Silver comes under some renewed selling pressure on Tuesday and for now, seems to have snapped a two-day winning streak to a one-week high, around the $22.00 mark touched the previous day. The white metal maintains its offered tone through the early part of the European session and currently trades near the daily low, around the $21.70 region, down over 0.75% for the day.
From a technical perspective, the recent failure near the 200-day Simple Moving Average (SMA) and a subsequent breakdown through the $22.30-$22.20 horizontal support favours bearish traders. Moreover, oscillators on the daily chart are still holding in the negative territory and suggest that the path of least resistance for the XAG/USD remains to the downside.
Some follow-through weakness below the overnight swing low, around the $21.55 region, will reaffirm the negative bias and drag the white metal back towards a multi-day-old trading range resistance breakpoint, around the $21.3-$21.30 region.
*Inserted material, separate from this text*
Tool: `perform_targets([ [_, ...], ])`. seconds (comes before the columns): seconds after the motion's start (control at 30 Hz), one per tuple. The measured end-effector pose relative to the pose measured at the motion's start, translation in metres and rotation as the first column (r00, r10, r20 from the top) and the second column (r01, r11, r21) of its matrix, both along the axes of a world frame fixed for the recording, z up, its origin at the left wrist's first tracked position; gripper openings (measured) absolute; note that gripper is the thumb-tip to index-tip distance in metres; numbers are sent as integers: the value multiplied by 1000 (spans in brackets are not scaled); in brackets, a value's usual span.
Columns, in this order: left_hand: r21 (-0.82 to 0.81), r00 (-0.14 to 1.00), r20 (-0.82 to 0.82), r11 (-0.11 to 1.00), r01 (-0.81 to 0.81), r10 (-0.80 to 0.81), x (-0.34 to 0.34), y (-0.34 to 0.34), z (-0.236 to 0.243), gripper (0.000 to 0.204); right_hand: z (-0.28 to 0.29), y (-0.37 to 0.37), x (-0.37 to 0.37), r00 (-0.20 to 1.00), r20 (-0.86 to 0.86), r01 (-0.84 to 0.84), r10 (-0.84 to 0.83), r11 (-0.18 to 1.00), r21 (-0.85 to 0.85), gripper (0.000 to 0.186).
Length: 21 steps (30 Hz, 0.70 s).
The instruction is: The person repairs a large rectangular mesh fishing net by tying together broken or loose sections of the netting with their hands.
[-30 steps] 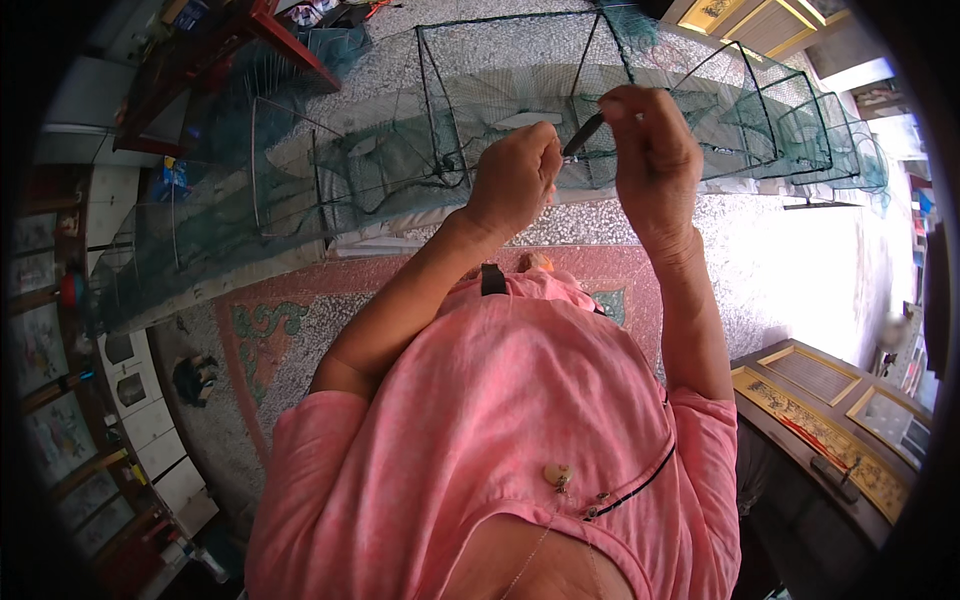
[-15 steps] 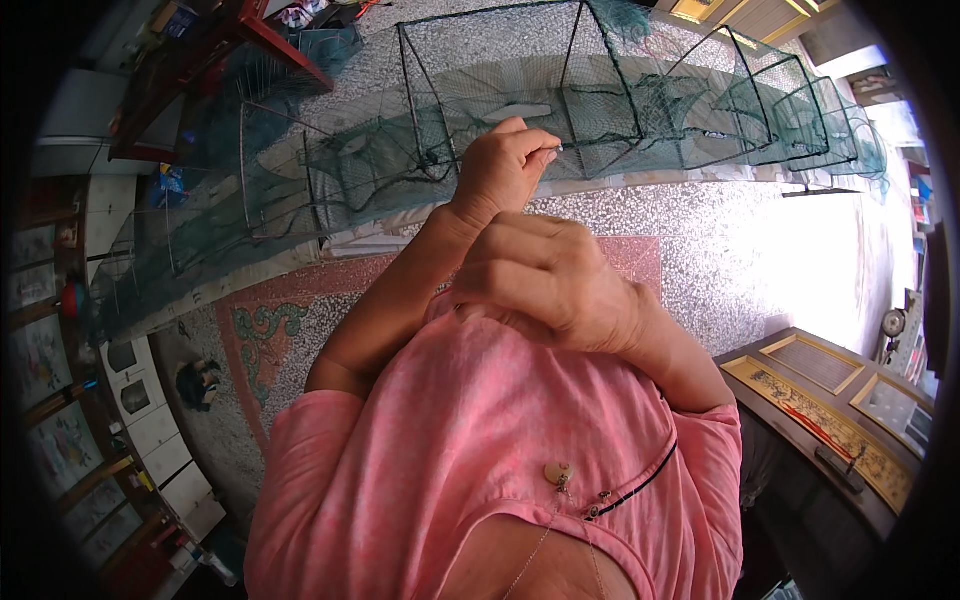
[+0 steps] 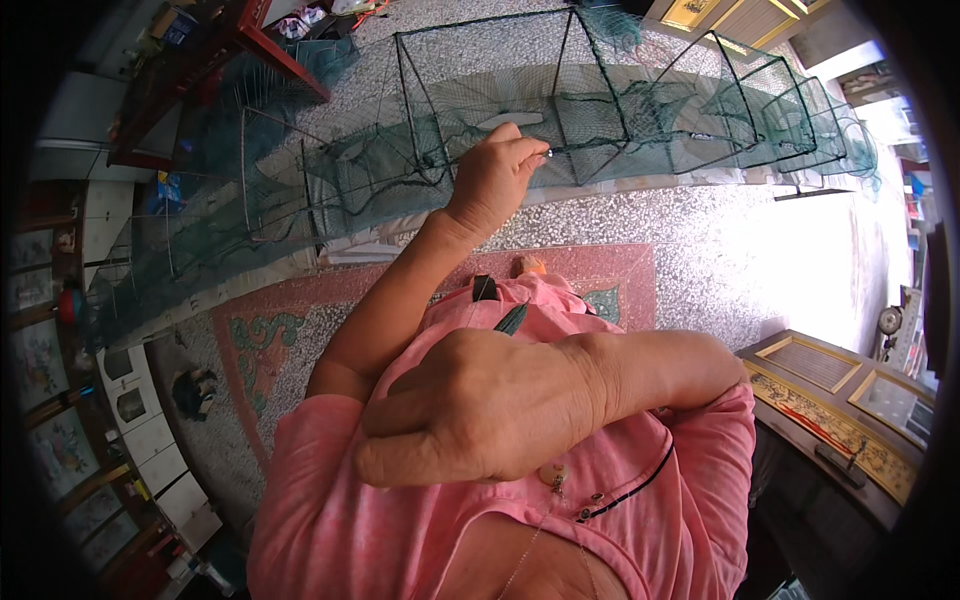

The next relevant support is pegged near the $21.00 mark, below which the XAG/USD could slide to the $20.70-$20.65 region.
The latter represents a nearly seven-month low touched last week, which if broken decisively should pave the way for the resumption of the recent descending trend witnessed over the past month or so. The XAG/USD might then turn vulnerable to prolong the downward trajectory and challenge the YTD trough – levels just below the $20.00 psychological mark.
On the flip side, momentum beyond the $22.00 mark is likely to remain capped near the aforementioned support breakpoint, now turned resistance, around the $22.20-$22.30 region. A sustained strength beyond, however, might prompt an aggressive short-covering move and allow the XAG/USD to reclaim the $23.00 mark. The momentum could get extended further towards the 200-day SMA, currently around the $23.35 area.